» **WHAT YOU ARE ASKED TO DO**
Print the listing below again from the line that contains "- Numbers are" onward, keeping every line exact and leaving out the lines before it.

» **GIVEN RECORDS**
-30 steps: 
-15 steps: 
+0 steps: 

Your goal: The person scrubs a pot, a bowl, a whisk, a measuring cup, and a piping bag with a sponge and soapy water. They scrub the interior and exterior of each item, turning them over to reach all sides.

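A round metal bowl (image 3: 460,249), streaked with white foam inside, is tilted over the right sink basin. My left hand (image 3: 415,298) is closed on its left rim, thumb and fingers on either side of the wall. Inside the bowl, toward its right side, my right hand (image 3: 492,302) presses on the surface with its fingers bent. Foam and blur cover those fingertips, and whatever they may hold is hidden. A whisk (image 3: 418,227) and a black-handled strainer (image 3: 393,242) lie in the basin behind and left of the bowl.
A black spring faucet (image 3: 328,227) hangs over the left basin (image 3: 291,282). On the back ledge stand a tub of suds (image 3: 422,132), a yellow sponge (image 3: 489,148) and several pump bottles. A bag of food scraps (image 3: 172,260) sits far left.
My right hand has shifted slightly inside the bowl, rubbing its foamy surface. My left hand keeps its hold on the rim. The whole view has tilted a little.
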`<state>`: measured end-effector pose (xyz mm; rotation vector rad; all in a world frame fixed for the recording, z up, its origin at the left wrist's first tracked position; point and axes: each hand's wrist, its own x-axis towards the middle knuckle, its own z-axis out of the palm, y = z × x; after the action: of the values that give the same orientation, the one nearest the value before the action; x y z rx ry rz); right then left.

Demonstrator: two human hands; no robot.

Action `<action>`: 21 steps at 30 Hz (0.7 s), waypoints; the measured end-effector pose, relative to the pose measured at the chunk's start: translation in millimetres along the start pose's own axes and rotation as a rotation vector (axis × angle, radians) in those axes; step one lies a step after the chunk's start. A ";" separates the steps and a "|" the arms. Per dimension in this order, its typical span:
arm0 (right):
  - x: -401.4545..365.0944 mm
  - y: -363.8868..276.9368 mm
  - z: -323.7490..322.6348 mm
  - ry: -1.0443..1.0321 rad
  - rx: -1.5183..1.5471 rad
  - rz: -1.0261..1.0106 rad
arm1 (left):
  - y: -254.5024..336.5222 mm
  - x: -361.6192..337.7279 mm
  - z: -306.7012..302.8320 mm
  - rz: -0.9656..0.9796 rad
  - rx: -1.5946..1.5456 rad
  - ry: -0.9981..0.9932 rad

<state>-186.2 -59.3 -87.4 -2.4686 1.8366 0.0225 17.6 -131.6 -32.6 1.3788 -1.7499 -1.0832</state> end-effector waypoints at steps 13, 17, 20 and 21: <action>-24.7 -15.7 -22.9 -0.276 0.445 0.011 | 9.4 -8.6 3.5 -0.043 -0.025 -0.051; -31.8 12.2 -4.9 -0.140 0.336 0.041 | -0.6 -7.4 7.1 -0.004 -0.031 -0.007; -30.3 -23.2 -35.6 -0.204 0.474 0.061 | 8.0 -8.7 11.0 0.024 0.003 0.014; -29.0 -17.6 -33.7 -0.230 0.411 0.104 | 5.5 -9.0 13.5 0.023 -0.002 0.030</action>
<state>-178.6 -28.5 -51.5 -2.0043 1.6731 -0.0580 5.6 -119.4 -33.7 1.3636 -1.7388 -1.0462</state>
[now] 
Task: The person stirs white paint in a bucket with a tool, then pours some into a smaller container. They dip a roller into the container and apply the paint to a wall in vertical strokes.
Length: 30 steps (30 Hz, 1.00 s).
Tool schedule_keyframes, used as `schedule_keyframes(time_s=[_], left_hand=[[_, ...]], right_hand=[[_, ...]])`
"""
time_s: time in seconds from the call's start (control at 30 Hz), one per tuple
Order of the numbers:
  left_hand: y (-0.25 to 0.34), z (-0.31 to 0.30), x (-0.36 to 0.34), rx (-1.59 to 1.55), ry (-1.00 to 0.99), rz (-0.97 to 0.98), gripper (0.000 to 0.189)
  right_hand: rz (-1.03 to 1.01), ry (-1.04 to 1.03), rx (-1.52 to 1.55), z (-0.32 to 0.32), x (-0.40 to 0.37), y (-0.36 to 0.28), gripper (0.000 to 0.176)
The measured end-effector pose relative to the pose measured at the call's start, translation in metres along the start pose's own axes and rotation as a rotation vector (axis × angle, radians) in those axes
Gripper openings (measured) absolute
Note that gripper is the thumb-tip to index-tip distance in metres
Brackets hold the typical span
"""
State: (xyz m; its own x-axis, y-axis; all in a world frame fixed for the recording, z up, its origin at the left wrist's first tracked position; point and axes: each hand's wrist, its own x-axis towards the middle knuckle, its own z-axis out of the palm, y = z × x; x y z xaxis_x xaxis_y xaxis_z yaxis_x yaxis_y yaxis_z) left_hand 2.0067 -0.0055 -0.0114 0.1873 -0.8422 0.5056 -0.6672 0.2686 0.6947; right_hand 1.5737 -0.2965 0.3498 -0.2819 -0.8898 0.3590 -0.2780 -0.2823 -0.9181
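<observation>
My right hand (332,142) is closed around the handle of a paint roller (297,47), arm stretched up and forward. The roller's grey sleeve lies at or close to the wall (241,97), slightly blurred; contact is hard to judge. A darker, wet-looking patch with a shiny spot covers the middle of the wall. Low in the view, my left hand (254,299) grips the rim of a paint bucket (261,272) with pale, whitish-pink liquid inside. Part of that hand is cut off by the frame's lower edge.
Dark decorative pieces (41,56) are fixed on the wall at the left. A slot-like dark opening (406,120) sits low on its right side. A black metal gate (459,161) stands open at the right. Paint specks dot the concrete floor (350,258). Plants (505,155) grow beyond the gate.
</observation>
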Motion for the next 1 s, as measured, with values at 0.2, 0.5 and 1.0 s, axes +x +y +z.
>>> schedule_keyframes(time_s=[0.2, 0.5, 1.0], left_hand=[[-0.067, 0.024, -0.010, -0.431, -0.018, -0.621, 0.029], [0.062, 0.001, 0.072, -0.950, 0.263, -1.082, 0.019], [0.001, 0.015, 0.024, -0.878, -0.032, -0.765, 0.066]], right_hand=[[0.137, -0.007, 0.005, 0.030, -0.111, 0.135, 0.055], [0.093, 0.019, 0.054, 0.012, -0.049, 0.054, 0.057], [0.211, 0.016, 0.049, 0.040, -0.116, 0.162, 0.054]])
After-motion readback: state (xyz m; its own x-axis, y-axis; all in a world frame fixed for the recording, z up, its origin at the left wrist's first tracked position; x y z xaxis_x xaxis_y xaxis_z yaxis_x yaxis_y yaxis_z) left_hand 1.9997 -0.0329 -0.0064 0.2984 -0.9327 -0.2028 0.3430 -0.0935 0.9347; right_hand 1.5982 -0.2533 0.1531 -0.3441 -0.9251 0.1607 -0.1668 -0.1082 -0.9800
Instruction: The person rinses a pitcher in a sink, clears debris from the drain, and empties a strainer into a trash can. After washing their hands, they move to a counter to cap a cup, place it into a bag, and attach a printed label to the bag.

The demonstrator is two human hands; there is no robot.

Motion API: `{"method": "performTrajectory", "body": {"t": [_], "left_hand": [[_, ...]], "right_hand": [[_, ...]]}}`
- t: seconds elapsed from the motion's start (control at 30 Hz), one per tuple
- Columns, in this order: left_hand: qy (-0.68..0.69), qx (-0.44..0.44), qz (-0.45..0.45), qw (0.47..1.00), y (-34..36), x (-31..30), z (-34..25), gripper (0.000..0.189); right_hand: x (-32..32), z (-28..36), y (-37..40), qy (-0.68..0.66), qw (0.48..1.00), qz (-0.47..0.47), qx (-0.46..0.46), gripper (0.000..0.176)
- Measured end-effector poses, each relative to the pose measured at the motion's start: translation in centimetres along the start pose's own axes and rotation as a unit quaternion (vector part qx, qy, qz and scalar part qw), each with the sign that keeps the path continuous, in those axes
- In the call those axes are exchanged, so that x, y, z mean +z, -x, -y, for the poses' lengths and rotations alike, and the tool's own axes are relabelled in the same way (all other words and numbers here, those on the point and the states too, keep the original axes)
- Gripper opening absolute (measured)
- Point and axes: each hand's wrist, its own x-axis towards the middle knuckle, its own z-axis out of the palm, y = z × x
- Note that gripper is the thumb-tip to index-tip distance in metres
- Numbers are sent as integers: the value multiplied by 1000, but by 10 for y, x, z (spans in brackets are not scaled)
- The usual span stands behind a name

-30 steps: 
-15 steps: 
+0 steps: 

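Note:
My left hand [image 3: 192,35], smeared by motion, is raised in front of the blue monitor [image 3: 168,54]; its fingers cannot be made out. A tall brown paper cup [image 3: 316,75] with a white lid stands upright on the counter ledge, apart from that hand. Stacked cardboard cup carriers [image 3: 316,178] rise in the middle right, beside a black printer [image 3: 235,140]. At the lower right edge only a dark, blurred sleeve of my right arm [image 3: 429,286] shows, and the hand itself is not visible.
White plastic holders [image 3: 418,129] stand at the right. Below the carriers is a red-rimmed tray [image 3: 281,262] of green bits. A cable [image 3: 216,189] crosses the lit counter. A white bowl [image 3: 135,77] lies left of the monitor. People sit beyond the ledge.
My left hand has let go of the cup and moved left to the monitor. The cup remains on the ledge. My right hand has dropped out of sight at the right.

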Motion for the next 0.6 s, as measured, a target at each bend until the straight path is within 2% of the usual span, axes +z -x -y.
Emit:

» **RESULT FOR THIS TASK**
- Numbers are sent as integers: the value multiplied by 1000, but by 10 for y, x, z (spans in brackets are not scaled)
- The usual span stands behind a name

-30 steps: 
-15 steps: 
+0 steps: 

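Note:
My left hand [image 3: 192,35], smeared by motion, is raised in front of the blue monitor [image 3: 168,54]; its fingers cannot be made out. A tall brown paper cup [image 3: 316,75] with a white lid stands upright on the counter ledge, apart from that hand. Stacked cardboard cup carriers [image 3: 316,178] rise in the middle right, beside a black printer [image 3: 235,140]. At the lower right edge only a dark, blurred sleeve of my right arm [image 3: 429,286] shows, and the hand itself is not visible.
White plastic holders [image 3: 418,129] stand at the right. Below the carriers is a red-rimmed tray [image 3: 281,262] of green bits. A cable [image 3: 216,189] crosses the lit counter. A white bowl [image 3: 135,77] lies left of the monitor. People sit beyond the ledge.
My left hand has let go of the cup and moved left to the monitor. The cup remains on the ledge. My right hand has dropped out of sight at the right.
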
Motion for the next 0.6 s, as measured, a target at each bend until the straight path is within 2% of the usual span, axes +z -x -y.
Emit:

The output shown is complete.